Directions –
The full listing, copied exactly, is the required output.

[Start of section]

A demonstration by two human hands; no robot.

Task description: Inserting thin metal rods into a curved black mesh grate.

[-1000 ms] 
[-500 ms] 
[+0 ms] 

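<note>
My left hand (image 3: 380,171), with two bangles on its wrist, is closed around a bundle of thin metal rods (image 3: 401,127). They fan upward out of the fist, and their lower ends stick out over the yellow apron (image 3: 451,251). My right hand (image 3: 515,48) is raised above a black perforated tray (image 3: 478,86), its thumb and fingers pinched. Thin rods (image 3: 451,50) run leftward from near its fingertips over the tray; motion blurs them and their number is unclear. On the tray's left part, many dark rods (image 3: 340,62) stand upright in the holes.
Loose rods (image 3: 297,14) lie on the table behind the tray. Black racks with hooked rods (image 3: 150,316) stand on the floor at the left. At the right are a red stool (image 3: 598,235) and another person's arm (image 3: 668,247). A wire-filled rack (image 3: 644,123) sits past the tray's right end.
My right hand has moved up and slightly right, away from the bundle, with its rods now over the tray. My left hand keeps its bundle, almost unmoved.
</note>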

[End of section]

Output below –
A demonstration by two human hands; no robot.

Task description: Inserting thin metal rods into a curved black mesh grate.

[-1000 ms] 
[-500 ms] 
[+0 ms] 

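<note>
My left hand (image 3: 380,171), with two bangles on its wrist, is closed around a bundle of thin metal rods (image 3: 401,127). They fan upward out of the fist, and their lower ends stick out over the yellow apron (image 3: 451,251). My right hand (image 3: 515,48) is raised above a black perforated tray (image 3: 478,86), its thumb and fingers pinched. Thin rods (image 3: 451,50) run leftward from near its fingertips over the tray; motion blurs them and their number is unclear. On the tray's left part, many dark rods (image 3: 340,62) stand upright in the holes.
Loose rods (image 3: 297,14) lie on the table behind the tray. Black racks with hooked rods (image 3: 150,316) stand on the floor at the left. At the right are a red stool (image 3: 598,235) and another person's arm (image 3: 668,247). A wire-filled rack (image 3: 644,123) sits past the tray's right end.
My right hand has moved up and slightly right, away from the bundle, with its rods now over the tray. My left hand keeps its bundle, almost unmoved.
</note>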

What was requested is fully covered by this answer.